Copilot Lawyers Checking Claims against Other AI Companies
The attorneys that filed the GitHub Copilot lawsuit say they’re getting messages every day from creators concerned about how their work is being used by artificial intelligence companies, according to lead attorney Matthew Butterick.
The New Stack asked whether the attorneys planned to add other names to the lawsuit against GitHub, Microsoft (as an owner of GitHub) and OpenAI for using open source code from GitHub to train OpenAI Codex, which powers Copilot, a code-generating tool for programmers.
“We’re investigating all these claims,” Butterick told The New Stack via email last week. “It’s appalling that AI investors and companies, in pursuit of profit, are already settling on a strategy of massive IP infringement. It’s not going to work. There are going to be a lot more cases challenging these practices.”
OpenAI Codex plans to offer its Codex models through an API, and maintains a private beta waiting list for companies that want to build other offerings on top of the tool. There are other AI-based completion tools, as well, including AWS’ Code Whisperer, whose FAQ noted that its “ML models trained on various data sources, including Amazon and open-source code.” Amazon did not return an email inquiry about Code Whisperer. Likewise, Visual Studio’s AI-assisted development tool, Visual Studio IntelliCode, makes recommendations “based on thousands of open source projects on GitHub each with over 100 stars.”

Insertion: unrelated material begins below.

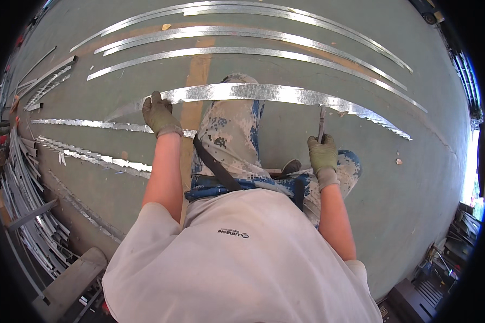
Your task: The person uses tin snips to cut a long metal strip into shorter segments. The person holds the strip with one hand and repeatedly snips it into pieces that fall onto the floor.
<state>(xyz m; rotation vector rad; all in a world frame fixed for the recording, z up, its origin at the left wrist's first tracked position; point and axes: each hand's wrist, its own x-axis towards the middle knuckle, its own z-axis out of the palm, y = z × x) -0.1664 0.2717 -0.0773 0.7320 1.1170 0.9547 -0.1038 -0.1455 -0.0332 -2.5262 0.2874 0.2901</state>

We asked Butterick — who is also a programmer — whether there is a way to train AI without violating the open source licensing.
“Sure — read the license and do what it says!” Butterick stated. “AI companies can do this — they just prefer not to, because it reduces their profit margins. More broadly, AI companies will need to bring creators into the process to make it fair.”
An OpenAI blog post identifies other AI-based offerings not mentioned in the suit but which do leverage OpenAI Codex:
- Pygma utilizes Codex to turn Figma designs into different frontend frameworks and match the coding style and preferences of the developer. “Codex enables Pygma to help developers do tasks instantly that previously could have taken hours,” OpenAI wrote in its March 4 blog post.
- Replit uses Codex “to describe what a selection of code is doing in simple language so everyone can get quality explanation and learning tools,” including allowing users to highlight selections of code and get an explanation of its functionalities. It also recently began to offer a code completion AI service called Ghostwriter, which it notes uses “large language models trained on publicly available code and tuned by Replit.” It’s not clear whether Ghost Writer uses OpenAI Codex,
- Warp uses Codex to allow users to run a natural language command to search directly from within the terminal for a terminal command.
- Machinet, which helps professional Java developers write quality code by using Codex to generate intelligent unit test templates.
Streaming Music Evolved
He compared the lawsuit, filed on Thursday, Nov. 3, to streaming music services.
“With streaming music, we started with Napster, which was blatantly illegal, and then evolved toward licensed services like Spotify and Apple Music,” he said. “This evolution is going to happen with AI systems, too.”
We also asked whether Copilot be saved if it did violate open source licensing by training on Github code.
“That’s up to the defendants,” Butterick said. “But we need to be a lot more concerned about the massive violation of creators’ rights than ‘saving’ some wealthy corporation’s AI product. Copilot is a parasite and an existential threat to open source. Though given Microsoft’s longstanding competitive antagonism toward open source, maybe we shouldn’t be surprised.”
Butterick reactivated his California bar membership in June to join class-action litigators Joseph Saveri, Cadio Zirpoli, and Travis Manfredi at the Joseph Saveri Law Firm on the federal lawsuit. The 52-page complaint, plus an appendix and exhibit, have been placed online by attorneys and mention two anonymous plaintiffs, one from California and the other from Illinois.
What Butterick Wants Developers to Know
Butterick wanted developers to know that the litigators are interested in hearing from “all open source stakeholders.”
“All of us working on the case are optimistic about the future of AI. But AI has to be fair and ethical for everyone,” he said. “Copilot is not.”
There’s a chance some open source stakeholders won’t agree with this point of view on what is fair play in open source — or any code. For instance, Florin Pop, a frontend developer, recently asked Twitter whether it was okay to copy code. The majority who responded made an ethical distinction, saying it was okay as long as developers used the code to learn how the code works, rather than simply cutting and pasting the code. Others chimed in that the license still mattered and should be considered when copying code.
“This Copilot lawsuit makes little sense in my opinion,” Sanchez stated in a tweet. “Code doesn’t have much value on its own. Good code is as boring as possible. What matters is the execution, the purpose of what you do.”
Ultimately, what matters may be up to a jury, not developers, to decide.
June 6, 2023: Updated to correct deleted url to the new url for the lawsuit.